→ Supplied data:
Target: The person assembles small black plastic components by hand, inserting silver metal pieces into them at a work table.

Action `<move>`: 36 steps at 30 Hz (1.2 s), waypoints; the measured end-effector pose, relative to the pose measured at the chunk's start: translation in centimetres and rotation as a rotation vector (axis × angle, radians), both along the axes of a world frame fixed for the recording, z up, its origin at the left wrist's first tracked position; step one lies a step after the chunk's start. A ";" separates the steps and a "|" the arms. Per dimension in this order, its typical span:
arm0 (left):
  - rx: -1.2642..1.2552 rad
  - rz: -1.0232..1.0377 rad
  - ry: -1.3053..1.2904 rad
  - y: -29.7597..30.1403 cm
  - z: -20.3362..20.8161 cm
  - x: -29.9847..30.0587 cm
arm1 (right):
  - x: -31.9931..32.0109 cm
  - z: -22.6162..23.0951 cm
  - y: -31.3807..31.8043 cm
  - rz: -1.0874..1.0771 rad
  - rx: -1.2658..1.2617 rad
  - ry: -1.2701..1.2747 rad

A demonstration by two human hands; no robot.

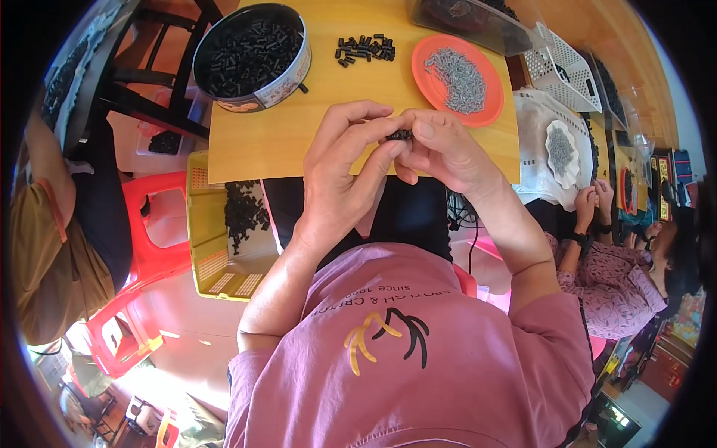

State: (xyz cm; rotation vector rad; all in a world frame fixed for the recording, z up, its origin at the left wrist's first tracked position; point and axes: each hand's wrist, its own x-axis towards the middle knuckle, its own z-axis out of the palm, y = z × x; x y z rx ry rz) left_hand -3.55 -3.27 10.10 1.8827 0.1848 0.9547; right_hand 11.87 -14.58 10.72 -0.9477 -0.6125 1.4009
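Observation:
Both of my hands meet above the near edge of the wooden table (284, 145). A small black plastic part (401, 136) is pinched between them. My left hand (347, 153) grips it with thumb and fingertips from the left. From the right, my right hand (448, 145) closes thumb and fingers on the same part, hiding much of it. Beyond the hands lies a loose pile of small black parts (364, 49). At the far left stands a round tin (280, 91) filled with similar black pieces. An orange-red plate (489, 112) at the right holds many small silvery metal pieces.
A yellow plastic crate (205, 246) with black pieces stands at my left, beside a red stool (160, 224). A clear bin (478, 30) sits at the far right, near a white perforated basket (560, 75). People sit on both sides; one's hands (590, 201) are near a scalloped dish (560, 153).

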 end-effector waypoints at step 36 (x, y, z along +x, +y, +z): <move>-0.305 0.658 0.384 3.3 -11.0 -16.4 | -0.7 -7.6 12.2 -0.253 -0.037 -1.301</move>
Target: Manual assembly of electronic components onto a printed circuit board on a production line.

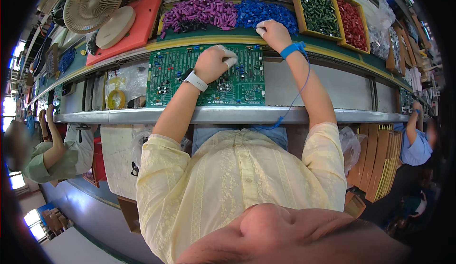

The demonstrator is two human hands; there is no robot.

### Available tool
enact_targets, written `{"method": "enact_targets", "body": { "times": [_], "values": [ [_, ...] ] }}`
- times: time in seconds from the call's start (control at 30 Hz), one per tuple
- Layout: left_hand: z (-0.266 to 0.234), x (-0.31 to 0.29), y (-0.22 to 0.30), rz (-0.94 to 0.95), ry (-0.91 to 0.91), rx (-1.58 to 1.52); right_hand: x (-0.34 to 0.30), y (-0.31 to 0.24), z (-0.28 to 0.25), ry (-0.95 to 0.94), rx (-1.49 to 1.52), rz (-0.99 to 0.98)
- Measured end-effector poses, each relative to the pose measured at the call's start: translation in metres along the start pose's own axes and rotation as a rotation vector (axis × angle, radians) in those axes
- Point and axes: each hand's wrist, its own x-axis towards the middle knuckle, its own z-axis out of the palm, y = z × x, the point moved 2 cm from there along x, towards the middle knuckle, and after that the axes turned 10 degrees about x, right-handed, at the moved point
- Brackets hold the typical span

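A green circuit board [204,95] set with many small parts lies flat in front of me, between the rails of the line. Over its upper right part, my left hand [212,65] is closed, its fingertips in white finger covers; anything pinched there is too small to make out. My right hand [276,36] reaches to the front edge of a pile of small blue components [266,14], with covered fingertips curled together. What those fingers hold, if anything, is hidden. Purple components [199,13] are heaped just left of the blue ones.
Yellow-edged boxes of dark green parts [317,11] and red parts [351,24] stand at the back right. A fan [92,5] and a red-orange board [145,19] are back left. A blue coiled cord [273,125] runs from my right wrist strap. People work at both sides.
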Motion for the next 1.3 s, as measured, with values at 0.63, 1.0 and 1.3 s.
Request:
{"method": "enact_targets", "body": {
  "times": [0.63, 1.0, 1.3],
  "values": [
    [-0.017, -0.128, 0.049, -0.264, 0.249, 0.188, -0.005, 0.013, 0.010, 0.212, -0.008, -0.033],
    [0.003, -0.125, 0.065, -0.375, 0.109, 0.305, -0.015, 0.022, 0.004, 0.206, 0.102, -0.182],
    [0.007, -0.124, 0.064, -0.363, 0.039, 0.313, -0.013, 0.014, 0.007, 0.164, 0.097, -0.096]
  ]
}}
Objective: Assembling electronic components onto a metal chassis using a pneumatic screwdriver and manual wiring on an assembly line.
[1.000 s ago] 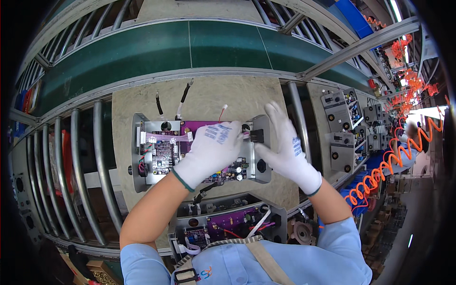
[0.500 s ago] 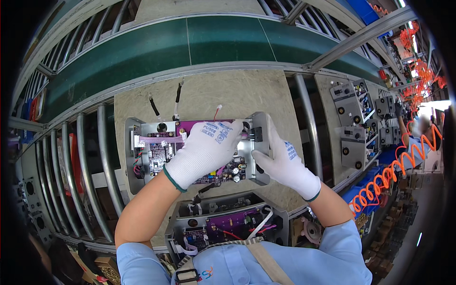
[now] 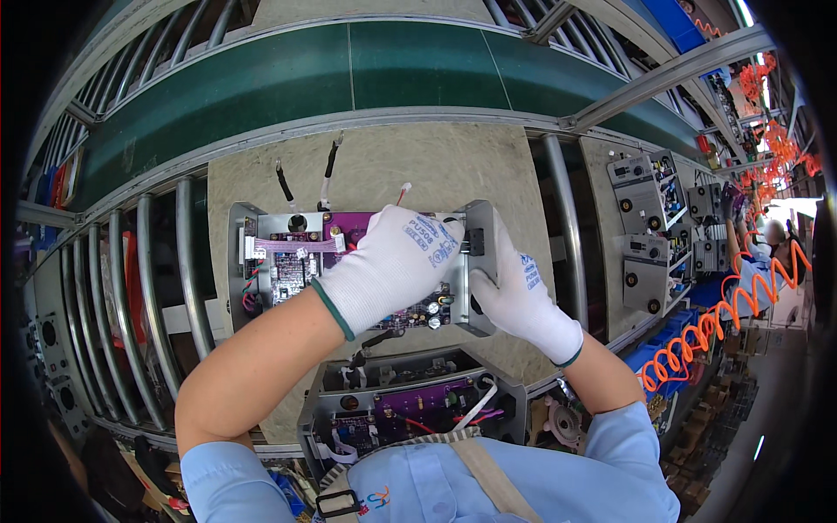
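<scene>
A grey metal chassis (image 3: 237, 270) lies open in front of me, holding a purple circuit board (image 3: 344, 221) and a dense board with small parts (image 3: 292, 272). My left hand (image 3: 397, 261), in a white knit glove, reaches over the boards to the inner side of the right end panel (image 3: 479, 316). Its fingers are curled by a black part, and what they hold is hidden. My right hand (image 3: 527, 296), gloved alike, grips that end panel from outside, thumb toward the front. A black socket-like block (image 3: 473, 241) shows on the panel between the hands.
A second open chassis (image 3: 305, 427) stands close to my body. Black cables (image 3: 330, 166) rise behind the first one. Metal rollers (image 3: 157, 270) lie left, a green conveyor belt (image 3: 418, 70) runs beyond, and several grey units (image 3: 645, 270) stand right near a coiled orange hose (image 3: 697, 340).
My left hand has shifted slightly right and turned at the wrist, its elbow swinging outward to the left. My right hand stays on the end panel.
</scene>
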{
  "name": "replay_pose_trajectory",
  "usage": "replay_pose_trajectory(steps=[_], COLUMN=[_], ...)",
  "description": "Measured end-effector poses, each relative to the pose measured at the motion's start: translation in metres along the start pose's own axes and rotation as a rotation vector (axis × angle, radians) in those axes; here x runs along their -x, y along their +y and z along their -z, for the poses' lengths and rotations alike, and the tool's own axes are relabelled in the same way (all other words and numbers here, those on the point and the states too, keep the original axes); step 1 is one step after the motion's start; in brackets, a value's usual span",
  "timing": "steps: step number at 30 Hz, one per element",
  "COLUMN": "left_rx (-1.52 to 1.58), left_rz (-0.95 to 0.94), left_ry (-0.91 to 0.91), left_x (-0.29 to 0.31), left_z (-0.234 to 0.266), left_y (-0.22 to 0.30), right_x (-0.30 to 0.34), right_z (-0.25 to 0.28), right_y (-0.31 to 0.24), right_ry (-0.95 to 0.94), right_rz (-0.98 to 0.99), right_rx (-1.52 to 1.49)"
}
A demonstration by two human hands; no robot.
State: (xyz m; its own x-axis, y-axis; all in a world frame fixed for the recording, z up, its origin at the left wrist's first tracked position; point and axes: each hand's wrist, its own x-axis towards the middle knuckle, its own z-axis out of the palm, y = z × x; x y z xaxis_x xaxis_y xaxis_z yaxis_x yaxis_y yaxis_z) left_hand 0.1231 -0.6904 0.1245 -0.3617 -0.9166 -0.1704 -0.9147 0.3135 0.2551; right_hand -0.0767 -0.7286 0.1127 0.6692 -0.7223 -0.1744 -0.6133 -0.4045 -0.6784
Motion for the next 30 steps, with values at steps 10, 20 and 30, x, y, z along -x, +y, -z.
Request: replay_pose_trajectory(steps=[10, 20, 30], left_rx=[0.099, 1.384, 1.532], left_rz=[0.075, 0.495, -0.015], left_ry=[0.048, 0.796, 0.208], left_x=[-0.006, 0.059, 0.028], left_z=[-0.007, 0.015, -0.033], left_y=[0.006, -0.042, 0.003], right_x=[-0.002, -0.005, -0.029], right_z=[-0.003, 0.001, 0.060], right_y=[0.005, -0.075, -0.061], right_ry=[0.058, 0.020, -0.005], right_rz=[0.047, 0.725, 0.770], right_rx=[0.030, 0.557, 0.447])
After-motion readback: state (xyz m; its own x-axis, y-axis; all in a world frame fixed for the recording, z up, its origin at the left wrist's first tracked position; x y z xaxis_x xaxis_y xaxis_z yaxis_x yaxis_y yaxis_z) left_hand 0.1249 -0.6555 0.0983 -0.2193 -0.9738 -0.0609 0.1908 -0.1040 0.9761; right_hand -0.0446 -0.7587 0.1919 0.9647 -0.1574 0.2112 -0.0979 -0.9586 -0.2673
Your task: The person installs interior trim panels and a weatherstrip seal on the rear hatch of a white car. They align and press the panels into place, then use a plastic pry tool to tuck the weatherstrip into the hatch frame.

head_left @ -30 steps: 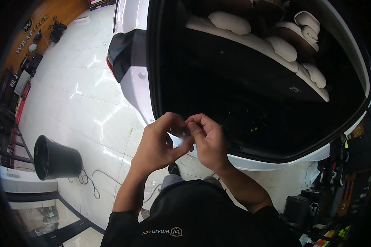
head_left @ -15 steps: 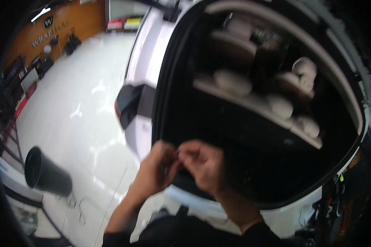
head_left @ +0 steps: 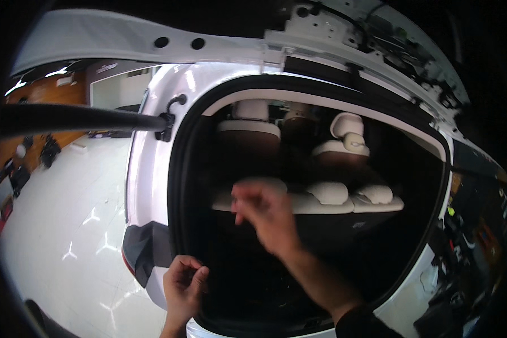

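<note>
My right hand [head_left: 270, 219] is raised in front of the open rear of a white car, with its fingers bent and drawn together. Motion blurs it, and anything between the fingertips is too small to make out. Lower down, my left hand [head_left: 183, 287] is by the lower left corner of the opening, fingers curled in and thumb against them. Whatever it may hold is hidden. A black rubber seal [head_left: 178, 169] lines the opening, and the dark tail light [head_left: 146, 253] sits just above and left of my left hand.
Overhead is the raised tailgate [head_left: 225, 48], with a black strut [head_left: 84, 120] crossing at left. Cream rear seats [head_left: 327, 204] with headrests stand inside the car. Pale glossy floor [head_left: 73, 197] lies left; dark equipment [head_left: 462, 270] stands at right.
My hands were together at the fingertips and are now apart: the right up, the left lower and further left. The view has shifted, bringing in the tailgate and strut.
</note>
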### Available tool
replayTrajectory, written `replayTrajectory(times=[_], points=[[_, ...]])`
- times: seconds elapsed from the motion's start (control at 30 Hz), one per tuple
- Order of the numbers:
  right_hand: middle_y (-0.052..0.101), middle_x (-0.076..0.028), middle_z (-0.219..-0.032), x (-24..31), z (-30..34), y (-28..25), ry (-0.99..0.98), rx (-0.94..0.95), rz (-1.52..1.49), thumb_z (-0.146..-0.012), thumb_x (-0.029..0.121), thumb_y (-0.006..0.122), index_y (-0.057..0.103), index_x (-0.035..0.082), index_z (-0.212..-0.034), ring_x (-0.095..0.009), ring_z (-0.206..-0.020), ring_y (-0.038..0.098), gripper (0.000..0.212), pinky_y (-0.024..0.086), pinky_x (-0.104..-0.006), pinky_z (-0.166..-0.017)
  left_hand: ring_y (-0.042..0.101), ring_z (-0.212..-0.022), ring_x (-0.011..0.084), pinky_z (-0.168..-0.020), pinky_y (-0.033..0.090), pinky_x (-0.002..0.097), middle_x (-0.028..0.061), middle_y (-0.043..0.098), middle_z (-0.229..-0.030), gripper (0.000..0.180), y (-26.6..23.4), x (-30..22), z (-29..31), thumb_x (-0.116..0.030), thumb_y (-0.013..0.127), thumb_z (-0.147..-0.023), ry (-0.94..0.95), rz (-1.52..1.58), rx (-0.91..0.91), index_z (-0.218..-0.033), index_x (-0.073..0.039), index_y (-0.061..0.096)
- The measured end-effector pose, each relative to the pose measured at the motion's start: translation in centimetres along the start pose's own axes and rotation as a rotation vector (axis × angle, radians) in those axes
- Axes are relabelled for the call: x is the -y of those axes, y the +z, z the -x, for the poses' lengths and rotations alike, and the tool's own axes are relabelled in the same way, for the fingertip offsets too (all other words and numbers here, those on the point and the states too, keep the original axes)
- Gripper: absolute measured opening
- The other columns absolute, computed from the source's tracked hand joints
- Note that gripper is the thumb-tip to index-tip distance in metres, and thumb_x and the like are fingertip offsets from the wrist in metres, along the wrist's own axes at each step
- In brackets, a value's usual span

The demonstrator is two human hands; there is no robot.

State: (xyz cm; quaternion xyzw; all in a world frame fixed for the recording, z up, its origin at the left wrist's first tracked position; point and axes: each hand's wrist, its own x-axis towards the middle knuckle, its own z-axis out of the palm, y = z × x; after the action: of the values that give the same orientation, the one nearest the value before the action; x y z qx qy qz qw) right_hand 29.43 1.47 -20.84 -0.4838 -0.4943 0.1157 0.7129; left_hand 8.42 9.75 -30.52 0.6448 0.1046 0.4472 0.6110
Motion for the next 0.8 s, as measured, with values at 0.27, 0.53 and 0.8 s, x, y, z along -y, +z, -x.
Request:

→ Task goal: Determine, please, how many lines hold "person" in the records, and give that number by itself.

→ Written solution: 2